- _Problem description_
From the first line to the last, give the data again exactly.

[Stored data]
==============================
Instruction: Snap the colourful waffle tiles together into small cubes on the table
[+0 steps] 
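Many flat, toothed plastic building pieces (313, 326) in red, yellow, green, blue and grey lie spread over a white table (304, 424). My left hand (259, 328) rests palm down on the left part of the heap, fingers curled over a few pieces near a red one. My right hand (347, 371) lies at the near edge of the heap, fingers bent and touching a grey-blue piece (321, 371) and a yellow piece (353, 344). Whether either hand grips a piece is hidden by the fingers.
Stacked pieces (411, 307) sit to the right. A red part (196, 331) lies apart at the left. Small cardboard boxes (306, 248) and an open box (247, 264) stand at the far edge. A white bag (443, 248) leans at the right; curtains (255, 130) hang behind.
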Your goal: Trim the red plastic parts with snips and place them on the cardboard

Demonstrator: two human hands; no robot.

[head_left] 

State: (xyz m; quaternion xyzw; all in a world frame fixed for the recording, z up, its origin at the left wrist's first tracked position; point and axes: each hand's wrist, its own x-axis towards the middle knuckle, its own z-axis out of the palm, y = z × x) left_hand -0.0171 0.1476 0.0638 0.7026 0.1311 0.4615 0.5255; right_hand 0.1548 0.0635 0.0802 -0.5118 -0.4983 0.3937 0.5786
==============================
- _Output of the exercise_
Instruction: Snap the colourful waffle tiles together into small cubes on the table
[+0 steps] 
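Many flat, toothed plastic building pieces (313, 326) in red, yellow, green, blue and grey lie spread over a white table (304, 424). My left hand (259, 328) rests palm down on the left part of the heap, fingers curled over a few pieces near a red one. My right hand (347, 371) lies at the near edge of the heap, fingers bent and touching a grey-blue piece (321, 371) and a yellow piece (353, 344). Whether either hand grips a piece is hidden by the fingers.
Stacked pieces (411, 307) sit to the right. A red part (196, 331) lies apart at the left. Small cardboard boxes (306, 248) and an open box (247, 264) stand at the far edge. A white bag (443, 248) leans at the right; curtains (255, 130) hang behind.
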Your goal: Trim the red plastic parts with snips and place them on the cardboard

Demonstrator: two human hands; no robot.

[head_left] 

State: (xyz m; quaternion xyzw; all in a world frame fixed for the recording, z up, its origin at the left wrist's first tracked position; point and axes: each hand's wrist, its own x-axis towards the middle knuckle, its own z-axis out of the palm, y = z × x) left_hand -0.0171 0.1476 0.0638 0.7026 0.1311 0.4615 0.5255; right_hand 0.1548 0.0635 0.0802 -0.5118 -0.4983 0.3937 0.5786

This response is now finished.